* What is expected
Return each line of the listing that contains the string "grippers".

* Data for this exercise
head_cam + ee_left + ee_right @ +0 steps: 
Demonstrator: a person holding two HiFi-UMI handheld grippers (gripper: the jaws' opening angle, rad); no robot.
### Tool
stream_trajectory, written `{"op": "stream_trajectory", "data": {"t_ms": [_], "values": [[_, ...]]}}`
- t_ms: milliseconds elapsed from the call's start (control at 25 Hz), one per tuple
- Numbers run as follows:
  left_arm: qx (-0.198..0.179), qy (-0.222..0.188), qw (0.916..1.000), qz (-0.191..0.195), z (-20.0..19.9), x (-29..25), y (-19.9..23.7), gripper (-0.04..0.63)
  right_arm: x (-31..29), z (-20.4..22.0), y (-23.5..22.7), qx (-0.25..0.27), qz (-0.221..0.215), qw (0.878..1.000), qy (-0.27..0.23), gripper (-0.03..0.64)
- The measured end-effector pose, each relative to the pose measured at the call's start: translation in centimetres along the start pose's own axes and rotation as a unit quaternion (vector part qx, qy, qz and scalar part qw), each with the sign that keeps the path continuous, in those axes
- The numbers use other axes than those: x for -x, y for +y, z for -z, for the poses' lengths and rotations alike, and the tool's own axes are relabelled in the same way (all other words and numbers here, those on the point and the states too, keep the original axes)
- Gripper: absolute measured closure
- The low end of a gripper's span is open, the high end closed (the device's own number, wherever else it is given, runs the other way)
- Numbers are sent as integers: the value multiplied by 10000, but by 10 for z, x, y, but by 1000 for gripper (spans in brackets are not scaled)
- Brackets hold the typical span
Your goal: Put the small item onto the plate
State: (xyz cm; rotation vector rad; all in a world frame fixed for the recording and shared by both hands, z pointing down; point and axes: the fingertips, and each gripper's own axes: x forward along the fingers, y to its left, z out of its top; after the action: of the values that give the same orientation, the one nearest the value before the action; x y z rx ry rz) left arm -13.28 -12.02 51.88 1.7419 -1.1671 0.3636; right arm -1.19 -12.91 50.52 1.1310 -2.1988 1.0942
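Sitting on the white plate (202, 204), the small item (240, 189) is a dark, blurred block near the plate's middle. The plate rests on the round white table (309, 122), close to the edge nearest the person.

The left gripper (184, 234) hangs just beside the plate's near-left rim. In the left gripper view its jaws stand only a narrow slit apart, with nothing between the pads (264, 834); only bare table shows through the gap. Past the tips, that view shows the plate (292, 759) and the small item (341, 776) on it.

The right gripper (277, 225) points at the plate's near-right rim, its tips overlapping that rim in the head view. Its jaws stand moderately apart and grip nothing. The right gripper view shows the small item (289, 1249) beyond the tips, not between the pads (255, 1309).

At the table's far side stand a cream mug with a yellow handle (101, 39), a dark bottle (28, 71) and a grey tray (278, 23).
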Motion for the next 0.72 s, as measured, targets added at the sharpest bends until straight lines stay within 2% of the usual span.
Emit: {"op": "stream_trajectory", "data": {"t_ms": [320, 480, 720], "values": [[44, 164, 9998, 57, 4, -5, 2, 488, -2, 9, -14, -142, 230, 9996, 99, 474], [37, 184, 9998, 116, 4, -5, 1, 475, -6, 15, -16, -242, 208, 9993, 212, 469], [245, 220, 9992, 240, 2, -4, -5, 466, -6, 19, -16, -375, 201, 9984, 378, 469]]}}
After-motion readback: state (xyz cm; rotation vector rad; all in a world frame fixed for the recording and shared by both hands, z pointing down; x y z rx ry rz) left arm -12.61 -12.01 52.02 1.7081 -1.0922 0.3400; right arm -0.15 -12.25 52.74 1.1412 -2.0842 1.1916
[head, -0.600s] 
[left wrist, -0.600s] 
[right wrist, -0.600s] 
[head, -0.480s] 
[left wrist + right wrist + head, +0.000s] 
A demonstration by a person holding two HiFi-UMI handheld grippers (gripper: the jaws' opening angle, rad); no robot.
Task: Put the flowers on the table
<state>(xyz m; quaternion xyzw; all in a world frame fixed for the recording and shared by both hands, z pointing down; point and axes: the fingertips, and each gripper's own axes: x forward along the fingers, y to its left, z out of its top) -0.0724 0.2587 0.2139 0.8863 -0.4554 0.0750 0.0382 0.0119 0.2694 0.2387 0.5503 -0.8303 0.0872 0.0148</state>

* Result for this exercise
Demonstrator: a person holding two HiFi-UMI handheld grippers (gripper: the jaws' opening angle, rad); no robot.
A demonstration by a person holding two HiFi-UMI handheld grippers (gripper: the jaws' opening angle, rad); no robot.

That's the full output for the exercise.